Beberapa waktu lalu, lanjut Egianus, pihaknya mengaku sengaja turun di tengah-tengah masyarakat dengan dijaga ketat oleh pasukan khusus sayap Kodap III Ndugama-derakma. “Dengan tujuan menunggu negosiasi tuntutan kami,” katanya.
“Namun pemerintah pusat atau Jakarta melakukan pemboman secara brutal melalui TNI-Polri, sehingga kami menggambil alih full terhadap pilot yang kami sandera ini bersama pasukan TPNPB-OPM Kodap III Ndugama-derakma.”

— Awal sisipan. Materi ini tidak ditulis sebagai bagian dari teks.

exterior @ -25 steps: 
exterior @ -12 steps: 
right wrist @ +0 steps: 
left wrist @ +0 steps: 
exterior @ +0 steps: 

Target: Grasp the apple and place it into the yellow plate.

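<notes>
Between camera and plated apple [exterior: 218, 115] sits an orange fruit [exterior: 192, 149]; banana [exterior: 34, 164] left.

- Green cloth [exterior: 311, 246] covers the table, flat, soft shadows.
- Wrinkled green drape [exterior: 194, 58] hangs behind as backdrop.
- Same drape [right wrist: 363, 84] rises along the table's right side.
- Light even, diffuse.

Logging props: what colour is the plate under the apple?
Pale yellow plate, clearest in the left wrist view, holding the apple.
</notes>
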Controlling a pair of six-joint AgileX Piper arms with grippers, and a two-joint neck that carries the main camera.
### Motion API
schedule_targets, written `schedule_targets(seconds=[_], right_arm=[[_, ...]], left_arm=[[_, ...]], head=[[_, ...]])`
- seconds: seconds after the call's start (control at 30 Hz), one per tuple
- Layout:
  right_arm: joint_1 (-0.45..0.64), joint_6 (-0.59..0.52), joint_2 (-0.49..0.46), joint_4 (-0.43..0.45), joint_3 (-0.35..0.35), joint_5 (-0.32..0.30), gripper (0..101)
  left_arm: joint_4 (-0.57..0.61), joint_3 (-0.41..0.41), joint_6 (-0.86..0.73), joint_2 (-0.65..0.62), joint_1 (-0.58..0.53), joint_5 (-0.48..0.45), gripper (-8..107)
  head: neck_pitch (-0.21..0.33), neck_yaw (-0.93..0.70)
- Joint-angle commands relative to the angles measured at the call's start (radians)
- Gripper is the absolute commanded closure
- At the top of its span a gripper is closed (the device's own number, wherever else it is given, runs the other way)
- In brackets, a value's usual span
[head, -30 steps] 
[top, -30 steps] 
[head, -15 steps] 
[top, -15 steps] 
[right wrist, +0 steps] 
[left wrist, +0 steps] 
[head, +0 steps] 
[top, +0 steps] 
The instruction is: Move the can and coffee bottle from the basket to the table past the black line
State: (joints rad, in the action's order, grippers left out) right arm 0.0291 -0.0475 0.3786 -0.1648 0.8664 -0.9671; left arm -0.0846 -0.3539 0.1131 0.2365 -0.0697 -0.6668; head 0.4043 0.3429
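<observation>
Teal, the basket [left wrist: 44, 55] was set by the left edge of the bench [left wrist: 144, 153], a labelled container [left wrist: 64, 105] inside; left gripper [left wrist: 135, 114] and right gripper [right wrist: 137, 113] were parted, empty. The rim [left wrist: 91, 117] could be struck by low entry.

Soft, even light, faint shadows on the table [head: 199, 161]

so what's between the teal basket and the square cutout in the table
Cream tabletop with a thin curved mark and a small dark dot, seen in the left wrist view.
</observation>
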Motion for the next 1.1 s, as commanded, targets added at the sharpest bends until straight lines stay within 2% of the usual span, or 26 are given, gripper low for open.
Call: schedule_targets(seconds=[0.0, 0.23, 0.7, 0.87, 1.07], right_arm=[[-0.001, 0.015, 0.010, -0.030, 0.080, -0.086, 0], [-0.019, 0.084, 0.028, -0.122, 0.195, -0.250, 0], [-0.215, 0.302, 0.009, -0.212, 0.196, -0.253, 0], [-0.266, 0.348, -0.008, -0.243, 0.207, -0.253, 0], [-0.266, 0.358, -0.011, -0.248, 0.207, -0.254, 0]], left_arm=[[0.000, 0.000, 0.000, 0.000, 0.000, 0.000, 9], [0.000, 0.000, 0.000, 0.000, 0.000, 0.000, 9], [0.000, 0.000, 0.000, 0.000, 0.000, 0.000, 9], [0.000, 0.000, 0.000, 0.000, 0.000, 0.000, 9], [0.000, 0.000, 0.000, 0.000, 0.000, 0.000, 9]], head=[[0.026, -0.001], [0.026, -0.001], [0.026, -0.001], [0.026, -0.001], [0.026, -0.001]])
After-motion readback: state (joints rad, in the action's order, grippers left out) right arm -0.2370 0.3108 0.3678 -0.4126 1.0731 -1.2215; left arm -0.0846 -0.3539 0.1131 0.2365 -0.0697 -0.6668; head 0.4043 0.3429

Dalam siaran pers tersebut, TPNPB-OPM memberi catatan khusus soal pembebasan pilot Philip Mehrtens.
“Kami tidak akan melepaskan pilot melalui siapapun, kecuali Jakarta dan Selandia Baru menjawab tuntutan kami TPNPB-OPM. Kami akan melepaskan pilot melalui negosiasi yang difasilitasi oleh pihak ketiga yaitu PBB.”